So what does it mean, exactly, for so many people in the region to define themselves by a colonial import? Does playing cricket implicitly reproduce those old power dynamics when it is prioritized over games that originated in the region and were played before colonial rule? Is it a signal that South Asia has assimilated irrevocably to Western culture? Or has cricket morphed into a new cultural signifier among the people of color who play it, a game that symbolizes what achievement looks like for these newly-formed countries that are still, often, searching for national identity?

Virat Kohli of India bats watched by Sarfraz Ahmed of Pakistan during the ICC Champions Trophy match between India and Pakistan at Edgbaston cricket ground on June 4, 2017 in Birmingham, England. (Photo via Getty)

Das tells me that for many people in former colonies, playing cricket feels subversive. For example, for a number of years in the 1980s and 1990s, the West Indian team, a multinational team made up of players from throughout the Caribbean, was undefeated, largely because they associated the game with their fight for independence. Cricket clubs in colonized countries were historically racially segregated, and black players in the West Indies were forbidden from being captains for national teams. For many players then, winning a match against England felt like a subversion of the political history of racial oppression. Though the specifics and the levels of oppression were different in South Asia, anti-colonial sentiment remains there, too. Das says, "Obviously, cricket has its colonial roots in England, but I think what happens is India feels like [the British] gave us the sport, but then we mastered it."

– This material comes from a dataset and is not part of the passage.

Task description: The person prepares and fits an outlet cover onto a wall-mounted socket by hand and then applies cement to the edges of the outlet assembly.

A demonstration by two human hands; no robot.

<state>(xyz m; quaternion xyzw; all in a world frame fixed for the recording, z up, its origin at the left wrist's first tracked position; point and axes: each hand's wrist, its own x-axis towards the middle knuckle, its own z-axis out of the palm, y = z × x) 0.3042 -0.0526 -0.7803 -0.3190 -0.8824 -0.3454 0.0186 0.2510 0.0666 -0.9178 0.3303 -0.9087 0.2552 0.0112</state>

Much of that mastery has happened in the recent past, Sunil Singh, a venture capitalist who splits his time between India and the United States, tells me. While cricket was originally dominated by white players, the Indian consumer market — the same market that Google is trying hard to tap into — has a lot of economic potential, which has led to a strong cricket team there. He says, "There's been a perceptible shift in cricket in the identity of the national teams as time has gone on, and it closely mirrors the geopolitical economic realities, hence it's not surprising. In the '70s, cricket was very much the 'white man's game,' dominated by England and Australia. There was a visible sense of superiority in the English teams, and a sense of 'I don't belong here' in teams from India. It was the time when for a foreign player, playing in the English county cricket was the epitome of success. Everyone tried so hard and few made it. Fast forward to today and the tables have turned. The Indian Premier League is the most sought after league. Foreign cricketers, including English and Australians, fight to get a place in the Indian teams that go by names such as Rajasthan Royals and Kolkatta Knight Riders. Even funnier is the spectacle of these English and Australians dancing on Indian TV to Bollywood jingles, and the shift is all because there is so much money to be made because the market for cricket consumption is now all in India with its billion people."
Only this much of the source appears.